Any picture in the data below should be skipped, while every line is repeated exactly.

[Opening THE INPUT section]

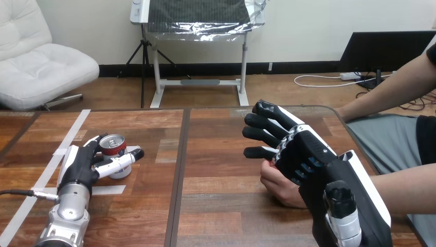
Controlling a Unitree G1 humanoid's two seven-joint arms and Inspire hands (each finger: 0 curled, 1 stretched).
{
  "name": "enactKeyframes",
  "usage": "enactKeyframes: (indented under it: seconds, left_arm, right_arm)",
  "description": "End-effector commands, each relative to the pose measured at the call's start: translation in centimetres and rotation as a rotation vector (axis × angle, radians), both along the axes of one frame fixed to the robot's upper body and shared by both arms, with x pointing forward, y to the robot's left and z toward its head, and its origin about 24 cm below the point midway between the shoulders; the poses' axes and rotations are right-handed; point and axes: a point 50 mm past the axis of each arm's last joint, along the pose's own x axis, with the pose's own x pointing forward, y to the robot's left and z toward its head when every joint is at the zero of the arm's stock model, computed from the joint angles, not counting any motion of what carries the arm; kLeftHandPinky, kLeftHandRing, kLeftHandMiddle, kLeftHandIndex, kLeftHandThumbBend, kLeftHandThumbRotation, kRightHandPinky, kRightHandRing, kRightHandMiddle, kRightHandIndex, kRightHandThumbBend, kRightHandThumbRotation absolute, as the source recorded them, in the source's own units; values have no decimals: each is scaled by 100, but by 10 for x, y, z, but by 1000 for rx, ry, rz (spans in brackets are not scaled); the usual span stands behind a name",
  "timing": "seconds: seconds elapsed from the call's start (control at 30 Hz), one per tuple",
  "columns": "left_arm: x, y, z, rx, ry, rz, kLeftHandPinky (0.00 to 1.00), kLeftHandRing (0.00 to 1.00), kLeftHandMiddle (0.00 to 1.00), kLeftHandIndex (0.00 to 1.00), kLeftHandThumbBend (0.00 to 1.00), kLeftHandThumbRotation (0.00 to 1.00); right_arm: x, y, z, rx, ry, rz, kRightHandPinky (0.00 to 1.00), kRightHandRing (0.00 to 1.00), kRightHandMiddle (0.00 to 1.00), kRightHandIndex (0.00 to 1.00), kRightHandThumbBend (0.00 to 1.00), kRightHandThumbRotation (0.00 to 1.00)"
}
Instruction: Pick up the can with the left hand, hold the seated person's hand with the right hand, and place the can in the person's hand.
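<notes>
The left hand [77,167] is curled round the can [113,146] — thumb across its front, fingers behind — at the left of the table [216,206]. It is judged light, thin-walled, slippery; mid-height is best gripped. The right hand [308,154], fingers straight, is laid over the person's hand [275,185]. Smooth wood lies between.
</notes>
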Motion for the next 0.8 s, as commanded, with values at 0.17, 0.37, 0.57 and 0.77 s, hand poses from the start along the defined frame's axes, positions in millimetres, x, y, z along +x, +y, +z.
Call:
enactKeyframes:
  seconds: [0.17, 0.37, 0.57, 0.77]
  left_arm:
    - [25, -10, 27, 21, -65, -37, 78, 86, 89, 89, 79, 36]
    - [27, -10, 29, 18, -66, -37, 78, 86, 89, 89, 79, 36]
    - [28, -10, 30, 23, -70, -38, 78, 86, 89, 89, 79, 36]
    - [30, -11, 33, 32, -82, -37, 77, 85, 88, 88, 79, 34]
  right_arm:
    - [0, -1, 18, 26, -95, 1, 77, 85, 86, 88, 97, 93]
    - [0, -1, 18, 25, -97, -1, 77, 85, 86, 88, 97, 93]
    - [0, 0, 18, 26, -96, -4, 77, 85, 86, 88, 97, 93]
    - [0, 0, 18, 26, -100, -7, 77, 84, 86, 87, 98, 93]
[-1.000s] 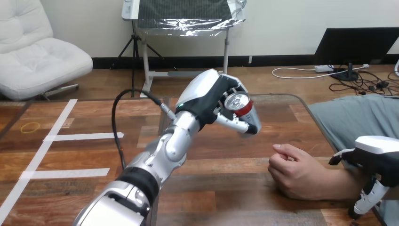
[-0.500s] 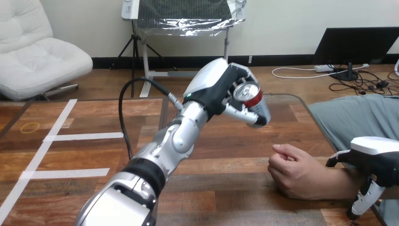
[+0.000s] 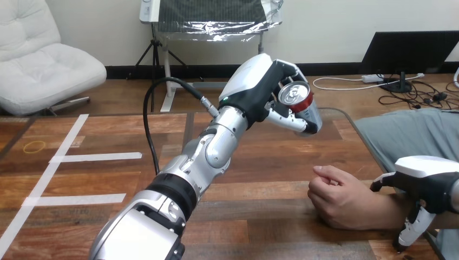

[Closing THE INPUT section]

» **REPLY TO THE TASK**:
Controlling a Unitree G1 humanoid's two seven-joint arms and Inspire hands (each finger: 0 curled, 1 stretched).
{
  "name": "enactKeyframes",
  "usage": "enactKeyframes: (indented under it: seconds, left_arm, right_arm)",
  "description": "End-effector commands, each relative to the pose measured at the call's start: translation in centimetres and rotation as a rotation vector (axis × angle, radians), both along the axes of one frame fixed to the robot's upper body and shared by both arms, with x pointing forward, y to the robot's left and z toward its head, and its origin about 24 cm below the point midway between the shoulders; the poses' axes and rotations are right-handed; point and axes: a point 50 mm past the axis of each arm's last joint, along the pose's own x axis, with the pose's own x pointing forward, y to the robot's left and z toward its head when every joint is at the zero of the arm's stock model, computed from the joint angles, not counting any motion of what carries the arm; kLeftHandPinky, kLeftHandRing, kLeftHandMiddle, kLeftHandIndex, kLeftHandThumbBend, kLeftHandThumbRotation, kRightHandPinky, kRightHandRing, kRightHandMiddle, kRightHandIndex, kRightHandThumbBend, kRightHandThumbRotation absolute, as the source recorded them, in the source's own units; values have no decimals: each is scaled by 100, but by 10 for x, y, z, but by 1000 for rx, ry, rz (spans in brackets are not scaled); the usual span stands behind a name",
  "timing": "seconds: seconds elapsed from the call's start (control at 30 Hz), one per tuple",
  "columns": "left_arm: x, y, z, rx, ry, rz, kLeftHandPinky (0.00 to 1.00), kLeftHandRing (0.00 to 1.00), kLeftHandMiddle (0.00 to 1.00), kLeftHandIndex (0.00 to 1.00), kLeftHandThumbBend (0.00 to 1.00), kLeftHandThumbRotation (0.00 to 1.00); right_arm: x, y, z, rx, ry, rz, kRightHandPinky (0.00 to 1.00), kRightHandRing (0.00 to 1.00), kRightHandMiddle (0.00 to 1.00), kRightHandIndex (0.00 to 1.00), kRightHandThumbBend (0.00 to 1.00), kRightHandThumbRotation (0.00 to 1.00)"
}
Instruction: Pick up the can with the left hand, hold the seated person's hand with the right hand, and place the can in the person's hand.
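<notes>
The left hand [77,167] is curled round the can [113,146] — thumb across its front, fingers behind — at the left of the table [216,206]. It is judged light, thin-walled, slippery; mid-height is best gripped. The right hand [308,154], fingers straight, is laid over the person's hand [275,185]. Smooth wood lies between.
</notes>
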Motion for the next 0.8 s, as commanded, with values at 0.17, 0.37, 0.57 and 0.77 s, hand poses from the start along the defined frame's axes, positions in millimetres, x, y, z along +x, +y, +z.
Call:
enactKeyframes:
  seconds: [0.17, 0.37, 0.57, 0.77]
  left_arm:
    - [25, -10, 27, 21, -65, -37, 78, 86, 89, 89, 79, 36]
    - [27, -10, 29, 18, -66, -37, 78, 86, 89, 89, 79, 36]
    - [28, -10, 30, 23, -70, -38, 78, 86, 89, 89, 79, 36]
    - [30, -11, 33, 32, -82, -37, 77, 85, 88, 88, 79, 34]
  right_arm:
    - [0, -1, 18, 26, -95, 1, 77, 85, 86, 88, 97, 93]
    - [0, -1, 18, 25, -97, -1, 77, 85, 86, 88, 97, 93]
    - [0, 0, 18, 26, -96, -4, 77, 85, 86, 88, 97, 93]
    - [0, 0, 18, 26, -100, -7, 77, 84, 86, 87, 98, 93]
[-1.000s] 
[-0.500s] 
[+0.000s] 

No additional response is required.